Posted: Thurs., Apr. 3, 2008, 8:27am PT

Directors' Fortnight plans festivities

Program of events to mark 40th anniversary

Cannes’ Directors’ Fortnight Thursday unveiled a series of events to celebrate its 40th anniversary, including a grand soiree on May 18 during the fest and a world tour of pics that have featured in the event over the years.

The tour kicked off Friday in Athens and Thessaloniki, Greece, where a retrospective of Fortnight films plays until April 16.

The focus is very much on the films themselves but there will also be a film about the Directors’ Fortnight, Olivier Jahan’s “40 x 15.”

“It was very important to show again films by Werner Herzog, Jim Jarmusch, the ‘70s classics, but also to take the opportunity to reflect about what is our mission now concerning new auteurs and what is the singularity of the Fortnight itself,” event’s artistic director Olivier Pere said.
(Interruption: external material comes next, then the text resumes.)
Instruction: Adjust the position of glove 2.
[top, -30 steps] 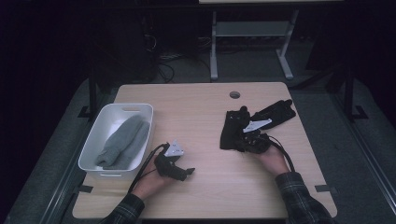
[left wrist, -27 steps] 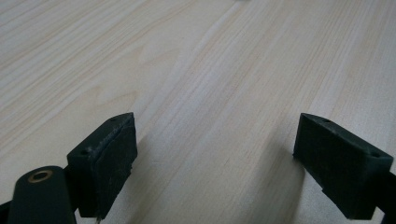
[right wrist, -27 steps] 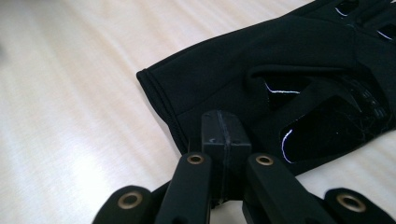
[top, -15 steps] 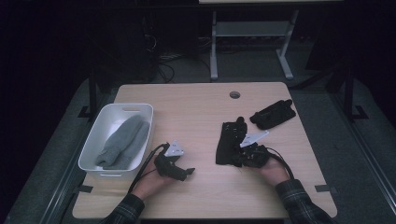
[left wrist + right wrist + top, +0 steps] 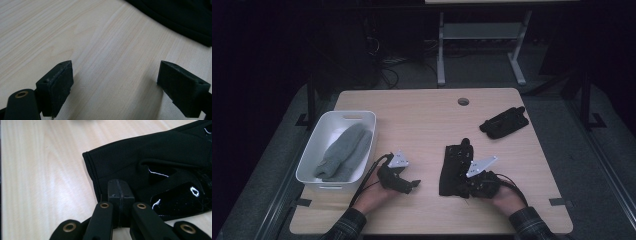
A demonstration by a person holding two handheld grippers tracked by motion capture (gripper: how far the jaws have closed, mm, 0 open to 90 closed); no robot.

A second showcase, entitled “The Quinzaine’s Great Films,” will screen April 16-29 at the Action Christine theater in Paris, before being seen in Rome from June 4 and Buenos Aires in September.

Films making the Paris cut include Herzog’s “Aguirre: The Wrath of God” and Jarmusch’s “Stranger than Paradise.”

Celebrations at Cannes Festival itself take place largely on May 18, which, before the soiree, features the screening of “40 x 15,” with guests including Stephen Frears, William Friedkin and Manoel de Oliveira.

Robert Kramer and John Douglas’ “Milestones,” which screened there in 1975, will unspool at Cannes on May 19.

A product of U.S. militant indie cinema, it is often regarded as one of the best films cult helmer Kramer ever made -- Pere calls it “a masterpiece.”

Never released in France, it will finally get a release in France via boutique distrib Capricci Films, Pere said.

Further selections of Directors’ Fortnight films screen in New York starting June 20; the Melbourne Festival (July 25-Aug. 10); Manila, Philippines, during its Cinemanila Fest (Aug. 8-21); Beirut (Aug. 28-Sept.7); Seoul, South Korea (September); Poitiers, France (starting Sept. 11); Corsica’s Porto-Vecchio (Nov.21-23); and Bucharest, Romania, in November.

Directors’ Fortnight was born out of protests during the turmoil of 1968 by Francois Truffaut, Jean Luc Godard and others when the French government tried to oust film preservation and restoration pioneer Henri Langlois from the French Cinematheque, the body he founded in 1936. He died in 1977.